Évaluer la mémoire 
des personnes sourdes

Malgré l’importance de la mémoire dans le diagnostic de certaines pathologies, les personnes sourdes pratiquant la langue des signes n’ont toujours pas accès à des tests adaptés. Une anomalie que l’orthophoniste Pierre-Alexandre Bérard est sur le point de corriger.

Charlotte Cresson

Le7.info

Tumeur cérébrale, AVC, traumatisme crânien, maladie d’Alzheimer ou encore suites de neurochirurgie... La mémoire est complexe et peut être endommagée. Dans le service de neuropsychologie du CHU de Poitiers, l’orthophoniste Pierre-Alexandre Bérard côtoie chaque jour des patients atteints de troubles touchant le cerveau. Épaulé par ses confrères et des psychologues spécialisés en neurologie, le chercheur travaille sur un projet visant à adapter les tests d’évaluation neuropsychologique centrés sur la mémoire pour les personnes sourdes qui s’expriment en langue des signes française (LSF). Car aussi surprenant que cela puisse paraître, « aujourd’hui, contrairement aux Anglo-Saxons, nous n’avons pas d’outil qui permet d’évaluer les personnes sourdes », indique-t-il.

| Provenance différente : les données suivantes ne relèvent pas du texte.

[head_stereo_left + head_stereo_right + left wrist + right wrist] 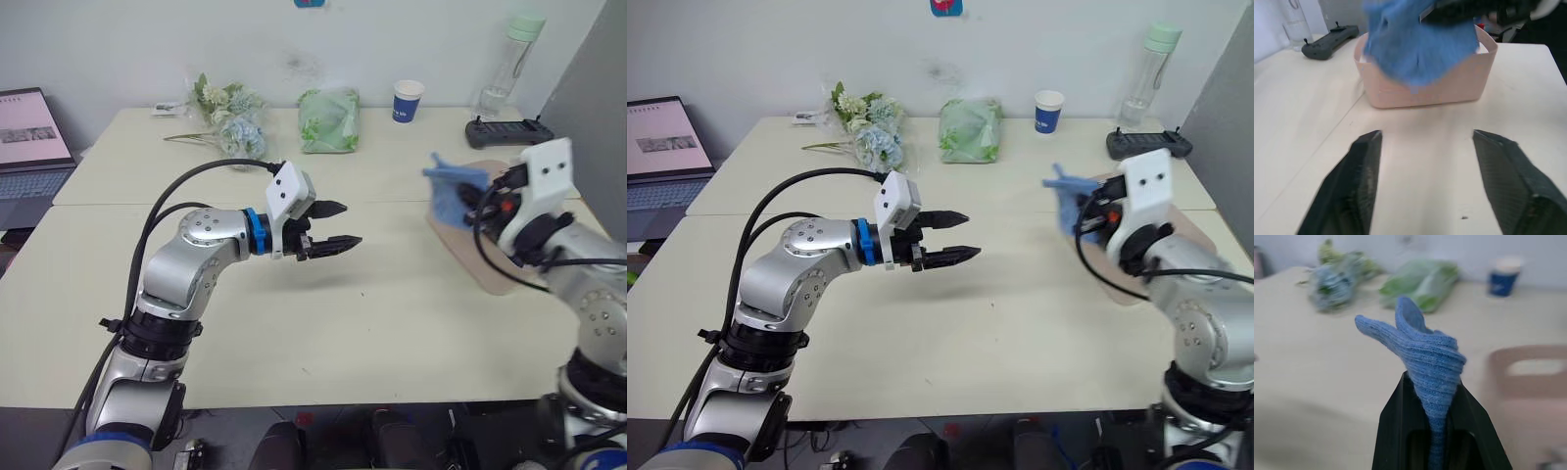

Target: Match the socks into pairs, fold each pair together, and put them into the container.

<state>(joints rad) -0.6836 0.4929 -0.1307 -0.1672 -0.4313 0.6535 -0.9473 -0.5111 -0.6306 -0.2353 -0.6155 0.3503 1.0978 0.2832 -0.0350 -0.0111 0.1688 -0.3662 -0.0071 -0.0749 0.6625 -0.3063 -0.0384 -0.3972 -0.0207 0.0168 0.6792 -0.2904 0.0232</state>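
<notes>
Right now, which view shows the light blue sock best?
The right wrist view: the light blue sock sits pinched between the right gripper fingers. The eye views show it smaller; the left wrist view shows it before the container.

My left arm bends at the elbow and reaches forward across my front, forearm roughly level. My left gripper [331, 225] points to my right, its two black fingers [1359, 186] spread wide apart with nothing between them. My right arm is folded up at my right side, wrist raised. My right gripper [1432, 396] has its fingers pinched tight on a bunched blue sock [1425, 357], held up above the table.
</notes>
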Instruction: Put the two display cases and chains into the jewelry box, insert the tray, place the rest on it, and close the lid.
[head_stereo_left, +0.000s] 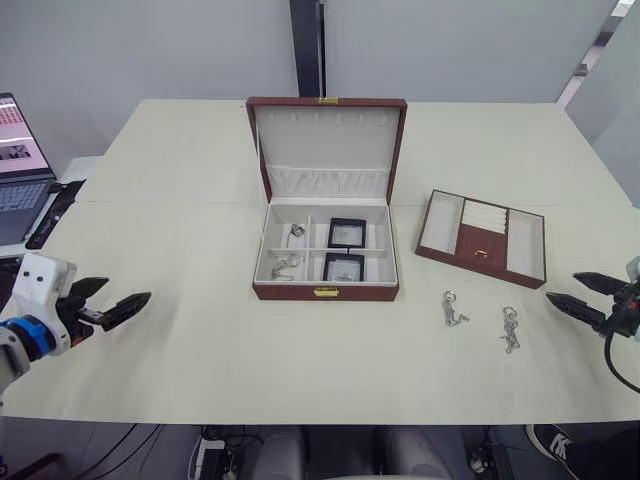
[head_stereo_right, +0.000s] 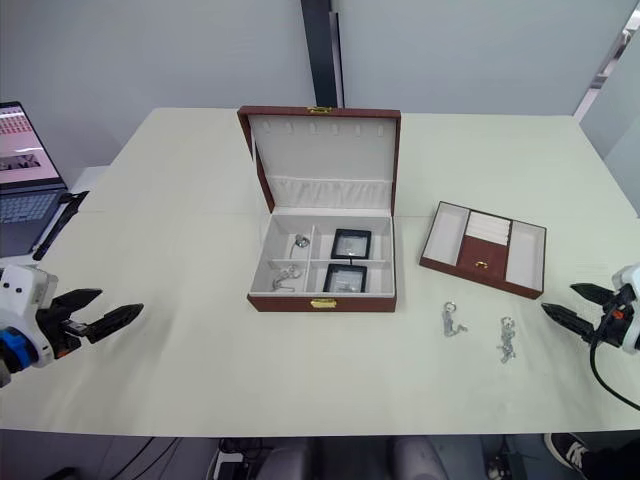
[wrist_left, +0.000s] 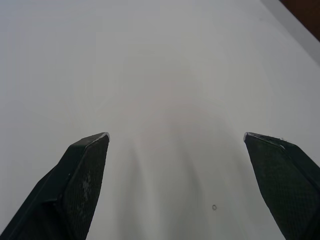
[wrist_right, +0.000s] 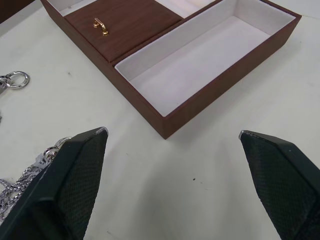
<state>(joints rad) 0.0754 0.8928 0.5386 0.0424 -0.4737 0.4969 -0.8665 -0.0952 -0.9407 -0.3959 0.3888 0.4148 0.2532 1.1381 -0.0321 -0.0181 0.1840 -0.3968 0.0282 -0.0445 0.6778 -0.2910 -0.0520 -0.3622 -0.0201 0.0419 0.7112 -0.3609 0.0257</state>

Cette étape est pourtant cruciale. 
« L’évaluation de la mémoire constitue une étape clé dans le diagnostic de certaines pathologies comme la maladie d’Alzheimer ou pour établir des plans de suite thérapeutique en neuropsychologie, comme après un AVC par exemple. »

Des lacunes à combler

Sensibilisé à la langue des signes française lors de ses études à l’université de Poitiers, Pierre-Alexandre Bérard a rapidement constaté les difficultés de prise en charge des personnes sourdes en France. « Dans le service, nous faisons passer des bilans neuropsychologiques aux patients afin de voir comment leur mémoire fonctionne. Ces tests doivent être faits dans la langue maternelle du patient. Un jour, un neurologue m’a envoyé une patiente sourde qui s’exprimait en langue des signes, mais il n’y avait pas de test adapté. » Les supports existants reposent en effet sur des listes de mots à l’écrit et à l’oral, « alors que 80% des personnes sourdes sont illettrées ». « L’idée est donc de faire des listes de mots en vidéo. Nous nous sommes basés sur un test qui existe en français. » Le projet, lancé début janvier, sera testé sur « des sujets sains » 
puis sur des personnes « avec troubles ». « L’objectif est d’améliorer les outils d’évaluation pour que les sourds aient accès aux soins comme n’importe qui. » Innovant, ce projet a pu bénéficier d’un soutien du Fonds Aliénor à hauteur de 74 917€, permettant de financer les tests mais aussi l’indemnisation et les frais de déplacement pour les participants et les interprètes. L’étude devrait durer vingt-quatre mois, mais Pierre-Alexandre Bérard travaille sur d’autres projets en parallèle et dans « la même veine », comme ses recherches sur l’inhibition qui devraient aboutir courant 2025.